> PROBLEM DETAILS
Copy the records exactly, every one of them.

> DATASET RECORDS
_ _ _ _
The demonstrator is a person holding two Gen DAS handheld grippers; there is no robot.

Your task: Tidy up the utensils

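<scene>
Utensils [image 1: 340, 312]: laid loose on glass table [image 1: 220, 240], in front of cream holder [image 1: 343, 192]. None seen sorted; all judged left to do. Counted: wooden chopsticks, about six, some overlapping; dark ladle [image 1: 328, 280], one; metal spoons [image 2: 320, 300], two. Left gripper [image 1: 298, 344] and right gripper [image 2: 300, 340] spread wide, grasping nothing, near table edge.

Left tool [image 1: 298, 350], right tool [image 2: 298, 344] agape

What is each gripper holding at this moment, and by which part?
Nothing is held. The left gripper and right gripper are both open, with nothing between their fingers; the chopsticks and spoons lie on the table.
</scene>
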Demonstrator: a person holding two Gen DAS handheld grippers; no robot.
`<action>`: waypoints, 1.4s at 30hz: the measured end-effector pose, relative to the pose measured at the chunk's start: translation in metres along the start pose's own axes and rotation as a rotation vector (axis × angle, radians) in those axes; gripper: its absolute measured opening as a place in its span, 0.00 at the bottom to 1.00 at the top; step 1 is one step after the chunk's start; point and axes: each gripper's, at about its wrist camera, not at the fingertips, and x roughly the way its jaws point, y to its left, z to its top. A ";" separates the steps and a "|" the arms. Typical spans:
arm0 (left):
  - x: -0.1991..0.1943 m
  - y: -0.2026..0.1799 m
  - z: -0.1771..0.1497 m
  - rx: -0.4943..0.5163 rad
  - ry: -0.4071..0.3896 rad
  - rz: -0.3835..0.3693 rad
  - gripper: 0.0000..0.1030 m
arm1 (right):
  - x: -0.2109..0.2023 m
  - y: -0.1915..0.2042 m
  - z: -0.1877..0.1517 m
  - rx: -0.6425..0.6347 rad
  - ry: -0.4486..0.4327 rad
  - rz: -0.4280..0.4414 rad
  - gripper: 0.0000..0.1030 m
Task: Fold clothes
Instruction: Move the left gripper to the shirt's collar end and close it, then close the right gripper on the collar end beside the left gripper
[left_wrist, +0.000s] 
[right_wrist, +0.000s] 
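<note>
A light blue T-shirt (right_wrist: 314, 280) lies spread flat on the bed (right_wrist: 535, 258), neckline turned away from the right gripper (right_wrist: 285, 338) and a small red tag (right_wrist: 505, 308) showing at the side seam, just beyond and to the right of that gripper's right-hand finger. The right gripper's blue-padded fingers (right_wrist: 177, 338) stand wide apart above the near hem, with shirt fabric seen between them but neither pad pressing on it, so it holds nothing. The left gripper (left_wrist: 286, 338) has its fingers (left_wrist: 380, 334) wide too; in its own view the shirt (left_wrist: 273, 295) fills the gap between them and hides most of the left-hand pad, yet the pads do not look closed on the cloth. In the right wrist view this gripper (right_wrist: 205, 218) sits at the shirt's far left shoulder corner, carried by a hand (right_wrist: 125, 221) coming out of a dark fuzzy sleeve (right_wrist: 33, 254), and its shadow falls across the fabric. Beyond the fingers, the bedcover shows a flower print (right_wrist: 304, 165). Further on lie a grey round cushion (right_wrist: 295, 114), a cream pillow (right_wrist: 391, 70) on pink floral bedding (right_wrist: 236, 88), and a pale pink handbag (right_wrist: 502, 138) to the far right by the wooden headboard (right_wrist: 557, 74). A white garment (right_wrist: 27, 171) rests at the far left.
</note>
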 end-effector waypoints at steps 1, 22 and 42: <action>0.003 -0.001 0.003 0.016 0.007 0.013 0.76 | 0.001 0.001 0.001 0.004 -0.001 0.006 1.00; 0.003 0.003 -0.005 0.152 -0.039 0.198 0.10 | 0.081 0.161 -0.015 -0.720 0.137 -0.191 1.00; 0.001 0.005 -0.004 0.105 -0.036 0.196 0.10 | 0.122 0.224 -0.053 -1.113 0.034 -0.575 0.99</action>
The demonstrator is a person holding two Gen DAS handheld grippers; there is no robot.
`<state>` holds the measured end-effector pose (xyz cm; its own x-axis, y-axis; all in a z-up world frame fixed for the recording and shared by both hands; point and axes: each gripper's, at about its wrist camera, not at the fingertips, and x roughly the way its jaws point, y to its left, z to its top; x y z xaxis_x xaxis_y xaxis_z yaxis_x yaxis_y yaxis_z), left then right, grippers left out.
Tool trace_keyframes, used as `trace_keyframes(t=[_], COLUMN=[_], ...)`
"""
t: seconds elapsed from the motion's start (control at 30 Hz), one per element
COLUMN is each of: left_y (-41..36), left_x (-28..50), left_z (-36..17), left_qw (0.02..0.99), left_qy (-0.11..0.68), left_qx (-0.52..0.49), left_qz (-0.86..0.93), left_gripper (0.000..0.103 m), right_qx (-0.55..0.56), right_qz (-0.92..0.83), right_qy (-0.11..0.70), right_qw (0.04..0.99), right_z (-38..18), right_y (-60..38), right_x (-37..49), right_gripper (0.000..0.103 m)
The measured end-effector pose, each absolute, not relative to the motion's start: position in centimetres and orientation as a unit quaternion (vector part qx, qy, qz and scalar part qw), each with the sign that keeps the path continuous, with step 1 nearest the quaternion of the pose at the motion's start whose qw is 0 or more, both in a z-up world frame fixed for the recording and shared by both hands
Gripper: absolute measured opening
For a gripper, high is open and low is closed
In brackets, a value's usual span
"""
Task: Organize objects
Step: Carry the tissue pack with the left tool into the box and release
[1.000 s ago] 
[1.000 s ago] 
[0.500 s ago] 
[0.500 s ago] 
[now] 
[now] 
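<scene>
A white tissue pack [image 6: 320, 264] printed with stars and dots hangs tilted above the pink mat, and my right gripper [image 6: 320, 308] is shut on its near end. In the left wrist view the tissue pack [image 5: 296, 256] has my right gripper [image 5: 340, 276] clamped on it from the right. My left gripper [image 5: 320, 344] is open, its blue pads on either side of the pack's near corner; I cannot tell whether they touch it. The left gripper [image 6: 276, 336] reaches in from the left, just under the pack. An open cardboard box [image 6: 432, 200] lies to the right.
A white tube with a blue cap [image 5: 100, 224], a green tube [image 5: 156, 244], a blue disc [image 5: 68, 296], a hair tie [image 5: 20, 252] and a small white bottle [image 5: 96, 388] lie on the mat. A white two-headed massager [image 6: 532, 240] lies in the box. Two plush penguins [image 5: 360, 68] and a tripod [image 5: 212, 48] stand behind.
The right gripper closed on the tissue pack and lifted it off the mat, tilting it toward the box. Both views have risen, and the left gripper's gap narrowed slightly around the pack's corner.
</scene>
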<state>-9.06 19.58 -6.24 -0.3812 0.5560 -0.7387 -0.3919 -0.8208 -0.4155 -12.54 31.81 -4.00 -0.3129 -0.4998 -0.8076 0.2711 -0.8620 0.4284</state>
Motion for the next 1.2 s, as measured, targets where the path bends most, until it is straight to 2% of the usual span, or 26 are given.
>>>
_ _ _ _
> RESULT OF THIS EXERCISE
The demonstrator is a person holding two Gen DAS handheld grippers; there is no robot.

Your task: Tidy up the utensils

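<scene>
Utensils [image 1: 340, 312]: laid loose on glass table [image 1: 220, 240], in front of cream holder [image 1: 343, 192]. None seen sorted; all judged left to do. Counted: wooden chopsticks, about six, some overlapping; dark ladle [image 1: 328, 280], one; metal spoons [image 2: 320, 300], two. Left gripper [image 1: 298, 344] and right gripper [image 2: 300, 340] spread wide, grasping nothing, near table edge.

Left tool [image 1: 298, 350], right tool [image 2: 298, 344] agape

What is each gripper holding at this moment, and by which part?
Nothing is held. The left gripper and right gripper are both open, with nothing between their fingers; the chopsticks and spoons lie on the table.
</scene>
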Demonstrator: a person holding two Gen DAS handheld grippers; no robot.
`<action>`: waypoints, 1.4s at 30hz: the measured end-effector pose, relative to the pose measured at the chunk's start: translation in metres along the start pose's own axes and rotation as a rotation vector (axis × angle, radians) in those axes; gripper: its absolute measured opening as a place in its span, 0.00 at the bottom to 1.00 at the top; step 1 is one step after the chunk's start; point and axes: each gripper's, at about its wrist camera, not at the fingertips, and x roughly the way its jaws point, y to its left, z to its top. A ";" separates the steps and a "|" the arms. Typical spans:
arm0 (left):
  - x: -0.1991..0.1943 m
  - y: -0.2026..0.1799 m
  - z: -0.1771..0.1497 m
  - rx: -0.4943..0.5163 rad
  - ry: -0.4071..0.3896 rad
  - rz: -0.3835..0.3693 rad
  - gripper: 0.0000..0.1030 m
arm1 (right):
  - x: -0.2109..0.2023 m
  - y: -0.1915..0.2042 m
  - z: -0.1877..0.1517 m
  - rx: -0.6425..0.6347 rad
  - ry: -0.4486..0.4327 rad
  - rz: -0.4280..0.4414 rad
  - gripper: 0.0000..0.1030 m
Task: Fold clothes
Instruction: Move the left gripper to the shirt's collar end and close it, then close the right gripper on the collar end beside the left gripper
[left_wrist, +0.000s] 
[right_wrist, +0.000s] 
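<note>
A light blue T-shirt (right_wrist: 314, 280) lies spread flat on the bed (right_wrist: 535, 258), neckline turned away from the right gripper (right_wrist: 285, 338) and a small red tag (right_wrist: 505, 308) showing at the side seam, just beyond and to the right of that gripper's right-hand finger. The right gripper's blue-padded fingers (right_wrist: 177, 338) stand wide apart above the near hem, with shirt fabric seen between them but neither pad pressing on it, so it holds nothing. The left gripper (left_wrist: 286, 338) has its fingers (left_wrist: 380, 334) wide too; in its own view the shirt (left_wrist: 273, 295) fills the gap between them and hides most of the left-hand pad, yet the pads do not look closed on the cloth. In the right wrist view this gripper (right_wrist: 205, 218) sits at the shirt's far left shoulder corner, carried by a hand (right_wrist: 125, 221) coming out of a dark fuzzy sleeve (right_wrist: 33, 254), and its shadow falls across the fabric. Beyond the fingers, the bedcover shows a flower print (right_wrist: 304, 165). Further on lie a grey round cushion (right_wrist: 295, 114), a cream pillow (right_wrist: 391, 70) on pink floral bedding (right_wrist: 236, 88), and a pale pink handbag (right_wrist: 502, 138) to the far right by the wooden headboard (right_wrist: 557, 74). A white garment (right_wrist: 27, 171) rests at the far left.
</note>
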 end-effector waypoints at steps 1, 22 and 42: <action>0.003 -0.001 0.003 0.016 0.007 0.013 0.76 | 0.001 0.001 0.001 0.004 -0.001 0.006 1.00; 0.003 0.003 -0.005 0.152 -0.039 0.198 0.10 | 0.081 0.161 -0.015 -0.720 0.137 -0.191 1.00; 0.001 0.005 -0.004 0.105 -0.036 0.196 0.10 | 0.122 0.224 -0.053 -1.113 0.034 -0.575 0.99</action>
The demonstrator is a person holding two Gen DAS handheld grippers; there is no robot.
`<state>` holds the measured end-effector pose (xyz cm; its own x-axis, y-axis; all in a z-up world frame fixed for the recording and shared by both hands; point and axes: each gripper's, at about its wrist camera, not at the fingertips, and x roughly the way its jaws point, y to its left, z to its top; x y z xaxis_x xaxis_y xaxis_z yaxis_x yaxis_y yaxis_z), left then right, grippers left out.
Tool trace_keyframes, used as `trace_keyframes(t=[_], COLUMN=[_], ...)`
"""
t: seconds elapsed from the motion's start (control at 30 Hz), one per element
COLUMN is each of: left_y (-41..36), left_x (-28..50), left_z (-36..17), left_qw (0.02..0.99), left_qy (-0.11..0.68), left_qx (-0.52..0.49), left_qz (-0.86..0.93), left_gripper (0.000..0.103 m), right_qx (-0.55..0.56), right_qz (-0.92..0.83), right_qy (-0.11..0.70), right_qw (0.04..0.99), right_z (-38..18), right_y (-60..38), right_x (-37..49), right_gripper (0.000..0.103 m)
The measured end-effector pose, each absolute, not relative to the motion's start: position in centimetres and orientation as a unit quaternion (vector part qx, qy, qz and scalar part qw), each with the sign that keeps the path continuous, with step 1 nearest the quaternion of the pose at the motion's start whose qw is 0 or more, both in a z-up world frame fixed for the recording and shared by both hands
Gripper: absolute measured opening
For a gripper, high is open and low is closed
In brackets, a value's usual span
"""
Task: Organize objects
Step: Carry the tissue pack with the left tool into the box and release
[1.000 s ago] 
[1.000 s ago] 
[0.500 s ago] 
[0.500 s ago] 
[now] 
[now] 
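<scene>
A white tissue pack [image 6: 320, 264] printed with stars and dots hangs tilted above the pink mat, and my right gripper [image 6: 320, 308] is shut on its near end. In the left wrist view the tissue pack [image 5: 296, 256] has my right gripper [image 5: 340, 276] clamped on it from the right. My left gripper [image 5: 320, 344] is open, its blue pads on either side of the pack's near corner; I cannot tell whether they touch it. The left gripper [image 6: 276, 336] reaches in from the left, just under the pack. An open cardboard box [image 6: 432, 200] lies to the right.
A white tube with a blue cap [image 5: 100, 224], a green tube [image 5: 156, 244], a blue disc [image 5: 68, 296], a hair tie [image 5: 20, 252] and a small white bottle [image 5: 96, 388] lie on the mat. A white two-headed massager [image 6: 532, 240] lies in the box. Two plush penguins [image 5: 360, 68] and a tripod [image 5: 212, 48] stand behind.
The right gripper closed on the tissue pack and lifted it off the mat, tilting it toward the box. Both views have risen, and the left gripper's gap narrowed slightly around the pack's corner.
</scene>
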<state>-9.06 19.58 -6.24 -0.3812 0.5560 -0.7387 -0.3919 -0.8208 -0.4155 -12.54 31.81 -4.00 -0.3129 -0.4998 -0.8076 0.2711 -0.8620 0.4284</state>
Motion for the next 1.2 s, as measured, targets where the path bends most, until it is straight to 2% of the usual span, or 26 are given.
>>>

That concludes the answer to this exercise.